Aim of the exercise. Could you return the lines below exactly, from the first line up to and including the line that holds "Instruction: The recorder"?
BEGIN The data
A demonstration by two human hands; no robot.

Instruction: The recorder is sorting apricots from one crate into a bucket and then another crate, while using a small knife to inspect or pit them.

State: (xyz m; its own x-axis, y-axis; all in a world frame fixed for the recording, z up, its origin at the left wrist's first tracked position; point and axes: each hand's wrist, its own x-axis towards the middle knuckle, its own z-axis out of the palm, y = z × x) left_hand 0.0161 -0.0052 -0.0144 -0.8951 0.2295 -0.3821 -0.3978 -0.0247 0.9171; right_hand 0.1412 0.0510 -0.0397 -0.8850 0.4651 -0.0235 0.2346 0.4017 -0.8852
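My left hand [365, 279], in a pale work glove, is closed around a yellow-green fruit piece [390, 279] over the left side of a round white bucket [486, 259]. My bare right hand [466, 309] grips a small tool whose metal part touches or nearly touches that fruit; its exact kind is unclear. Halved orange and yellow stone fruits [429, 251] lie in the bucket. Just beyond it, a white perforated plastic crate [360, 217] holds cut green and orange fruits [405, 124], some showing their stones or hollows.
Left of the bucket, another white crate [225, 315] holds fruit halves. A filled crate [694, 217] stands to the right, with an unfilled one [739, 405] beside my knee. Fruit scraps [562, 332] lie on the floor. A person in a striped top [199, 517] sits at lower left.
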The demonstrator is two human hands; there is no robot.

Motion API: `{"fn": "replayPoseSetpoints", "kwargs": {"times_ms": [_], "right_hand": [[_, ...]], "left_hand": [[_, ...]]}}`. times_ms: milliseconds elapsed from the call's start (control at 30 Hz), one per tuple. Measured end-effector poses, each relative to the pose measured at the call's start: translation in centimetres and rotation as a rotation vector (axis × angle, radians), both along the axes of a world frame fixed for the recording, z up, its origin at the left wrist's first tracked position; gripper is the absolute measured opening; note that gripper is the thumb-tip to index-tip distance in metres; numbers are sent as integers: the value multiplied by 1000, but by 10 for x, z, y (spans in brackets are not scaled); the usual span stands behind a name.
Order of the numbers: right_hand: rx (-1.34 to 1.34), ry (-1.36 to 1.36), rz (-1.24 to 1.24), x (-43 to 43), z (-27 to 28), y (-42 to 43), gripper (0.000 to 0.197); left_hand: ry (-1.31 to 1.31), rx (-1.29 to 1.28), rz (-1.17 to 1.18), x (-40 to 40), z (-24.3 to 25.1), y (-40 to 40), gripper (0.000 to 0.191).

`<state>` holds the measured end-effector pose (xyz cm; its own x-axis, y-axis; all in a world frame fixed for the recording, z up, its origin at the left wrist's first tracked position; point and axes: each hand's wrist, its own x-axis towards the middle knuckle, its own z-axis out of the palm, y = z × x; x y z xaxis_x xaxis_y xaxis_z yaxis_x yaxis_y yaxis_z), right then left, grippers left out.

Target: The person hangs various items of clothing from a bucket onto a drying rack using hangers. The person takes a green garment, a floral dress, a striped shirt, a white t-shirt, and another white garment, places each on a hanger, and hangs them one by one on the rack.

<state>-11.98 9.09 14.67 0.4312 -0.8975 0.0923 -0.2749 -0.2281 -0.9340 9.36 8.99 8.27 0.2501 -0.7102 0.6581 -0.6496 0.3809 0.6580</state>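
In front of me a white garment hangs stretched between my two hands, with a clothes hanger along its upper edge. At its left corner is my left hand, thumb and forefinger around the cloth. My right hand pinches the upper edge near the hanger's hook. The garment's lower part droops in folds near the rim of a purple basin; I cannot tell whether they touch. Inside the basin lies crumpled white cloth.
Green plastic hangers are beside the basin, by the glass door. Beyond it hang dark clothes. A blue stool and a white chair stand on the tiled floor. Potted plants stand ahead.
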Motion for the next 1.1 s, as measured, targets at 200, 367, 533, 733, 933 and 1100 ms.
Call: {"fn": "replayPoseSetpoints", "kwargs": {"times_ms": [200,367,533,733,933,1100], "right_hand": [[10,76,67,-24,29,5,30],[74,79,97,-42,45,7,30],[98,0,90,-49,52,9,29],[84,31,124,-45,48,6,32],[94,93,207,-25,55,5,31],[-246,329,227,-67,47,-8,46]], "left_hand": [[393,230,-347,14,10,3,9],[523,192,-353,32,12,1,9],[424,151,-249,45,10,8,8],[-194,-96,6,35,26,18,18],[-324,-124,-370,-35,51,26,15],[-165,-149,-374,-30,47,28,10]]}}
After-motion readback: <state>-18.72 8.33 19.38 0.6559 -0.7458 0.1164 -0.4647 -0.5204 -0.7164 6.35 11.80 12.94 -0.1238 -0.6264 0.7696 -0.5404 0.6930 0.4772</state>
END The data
Solution for this exercise.
A demonstration by two human hands; no robot.

Instruction: The recorder is sorting apricots from one crate into a bucket and then another crate, while using a small knife to inspect or pit them.

No more output will be produced for this exercise.